Anderson Elizabeth C, Srinivasan Gokul, Howe Caitlin G, Zhang Edward, Jeon Catherine, Paruchuri Gnan Suchir Gupta, Zhang Leah, Hwang Lindsay, Sengar Aditya, Reddy Neha, Karan Anmol, Chen Andrew, Shen Julia, Owo Onyinyechi, Caraballo-Bobea ZoëFaith, Khatchikian Camilo, Palys Thomas J, Vaickus Louis J, Madan Juliete C, Karagas Margaret R, Bentz Jessica L, Levy Joshua J
Department of Epidemiology, Geisel School of Medicine at Dartmouth, Lebanon, NH, USA.
Department of Pathology and Laboratory Medicine and the Department of Computational Biomedicine, Cedars-Sinai Medical Center, Los Angeles, CA, USA.
medRxiv. 2025 Apr 23:2025.04.22.25325465. doi: 10.1101/2025.04.22.25325465.
Quantification of placental histopathological structures is challenging due to a limited number of perinatal pathologists, constrained resources, and subjective assessments prone to variability. Objective standardization of placental structure is crucial for easing the burden on pathologists, gaining deeper insights into placental growth and adaptation, and ultimately improving maternal and fetal health outcomes.
Leveraging advancements in deep-learning segmentation, we developed an automated approach to detect over 9 million placenta chorionic villi from 1,531 term placental whole slide images from the New Hampshire Birth Cohort Study. Using unsupervised clustering, we successfully identified biologically relevant villi subtypes that align with previously reported classifications - terminal, mature intermediate, and immature intermediate - demonstrating consistent size distributions and comparable abundance. We additionally defined tertile-based combinations of villi area and circularity to characterize villous geometry. This study applies these cutting-edge AI methods to quantify villi features and examine their association with maternal and infant characteristics, including gestational age at delivery, maternal age, and infant sex.

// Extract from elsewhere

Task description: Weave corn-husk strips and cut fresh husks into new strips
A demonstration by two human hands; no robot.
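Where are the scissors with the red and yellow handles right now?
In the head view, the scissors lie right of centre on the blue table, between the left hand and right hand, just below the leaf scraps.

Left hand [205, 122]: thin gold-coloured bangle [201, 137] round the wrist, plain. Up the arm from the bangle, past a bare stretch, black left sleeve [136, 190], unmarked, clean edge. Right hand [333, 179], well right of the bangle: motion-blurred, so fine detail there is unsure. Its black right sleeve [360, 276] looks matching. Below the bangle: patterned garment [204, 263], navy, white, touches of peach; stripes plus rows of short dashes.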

Increasing gestational age at delivery was statistically significantly associated (p=0.003) with an increase in the proportion of mature intermediate villi and a decrease in the proportion of the smallest, most circular villi (p < 0.001). Maternal age and infant sex were not statistically significantly associated with measures of villous geometry.
This work presents a workflow that objectively standardizes chorionic villi subtypes and geometry to enhance understanding of placental structure and function, while providing insights into the efficiency, growth, and the architecture of term placentas which can be used to inform future clinical care.
由于围产期病理学家数量有限、资源受限以及主观评估容易出现差异,对胎盘组织病理学结构进行量化具有挑战性。胎盘结构的客观标准化对于减轻病理学家的负担、更深入地了解胎盘生长和适应性以及最终改善母婴健康结局至关重要。
利用深度学习分割技术的进步,我们开发了一种自动化方法,从新罕布什尔州出生队列研究的1531张足月胎盘全切片图像中检测出900多万个胎盘绒毛。通过无监督聚类,我们成功识别出与先前报道的分类一致的生物学相关绒毛亚型——终末型、成熟中间型和未成熟中间型——展示了一致的大小分布和可比的丰度。我们还定义了基于三分位数的绒毛面积和圆形度组合来表征绒毛几何形状。本研究应用这些前沿的人工智能方法来量化绒毛特征,并检查它们与母婴特征的关联,包括分娩时的孕周、母亲年龄和婴儿性别。
分娩时孕周增加与成熟中间型绒毛比例增加以及最小、最圆的绒毛比例降低在统计学上显著相关(p = 0.003)(p < 0.001)。母亲年龄和婴儿性别与绒毛几何形状指标在统计学上无显著关联。
这项工作提出了一种工作流程,该流程客观地标准化绒毛亚型和几何形状,以增强对胎盘结构和功能的理解,同时提供对足月胎盘的效率、生长和结构的见解,可用于为未来的临床护理提供参考。